==== Data below
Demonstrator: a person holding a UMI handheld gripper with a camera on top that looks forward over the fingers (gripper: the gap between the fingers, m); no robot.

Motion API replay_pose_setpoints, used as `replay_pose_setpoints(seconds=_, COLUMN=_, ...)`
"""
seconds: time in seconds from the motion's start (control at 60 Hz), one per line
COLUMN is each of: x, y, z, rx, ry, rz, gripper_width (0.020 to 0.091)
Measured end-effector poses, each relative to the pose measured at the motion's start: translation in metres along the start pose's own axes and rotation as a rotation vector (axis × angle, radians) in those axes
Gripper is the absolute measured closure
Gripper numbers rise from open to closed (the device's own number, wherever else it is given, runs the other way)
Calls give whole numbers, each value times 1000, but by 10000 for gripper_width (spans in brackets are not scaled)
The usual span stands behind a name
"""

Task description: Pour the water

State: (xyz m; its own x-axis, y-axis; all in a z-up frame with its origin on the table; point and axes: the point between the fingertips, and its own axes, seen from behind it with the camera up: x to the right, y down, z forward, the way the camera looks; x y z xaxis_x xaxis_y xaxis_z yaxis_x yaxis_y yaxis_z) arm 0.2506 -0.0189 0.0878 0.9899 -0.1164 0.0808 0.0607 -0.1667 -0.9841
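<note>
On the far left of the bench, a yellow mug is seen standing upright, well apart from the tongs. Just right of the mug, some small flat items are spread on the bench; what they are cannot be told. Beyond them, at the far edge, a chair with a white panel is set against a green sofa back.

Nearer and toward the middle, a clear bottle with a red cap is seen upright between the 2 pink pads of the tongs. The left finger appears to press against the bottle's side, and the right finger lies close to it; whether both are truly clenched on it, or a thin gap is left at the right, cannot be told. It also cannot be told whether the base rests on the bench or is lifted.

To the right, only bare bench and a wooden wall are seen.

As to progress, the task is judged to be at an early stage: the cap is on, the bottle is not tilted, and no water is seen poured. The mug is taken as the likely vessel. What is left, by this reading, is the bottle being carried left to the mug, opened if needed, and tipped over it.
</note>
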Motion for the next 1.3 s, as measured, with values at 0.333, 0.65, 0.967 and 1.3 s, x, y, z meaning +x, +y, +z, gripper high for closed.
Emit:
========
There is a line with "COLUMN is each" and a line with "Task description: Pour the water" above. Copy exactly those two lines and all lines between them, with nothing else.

Task answer
COLUMN is each of: x, y, z, rx, ry, rz, gripper_width (0.020 to 0.091)
Measured end-effector poses, each relative to the pose measured at the motion's start: translation in metres along the start pose's own axes and rotation as a rotation vector (axis × angle, radians) in those axes
Gripper is the absolute measured closure
Gripper numbers rise from open to closed (the device's own number, wherever else it is given, runs the other way)
Calls give whole numbers, each value times 1000, but by 10000 for gripper_width (spans in brackets are not scaled)
The usual span stands behind a name
"""

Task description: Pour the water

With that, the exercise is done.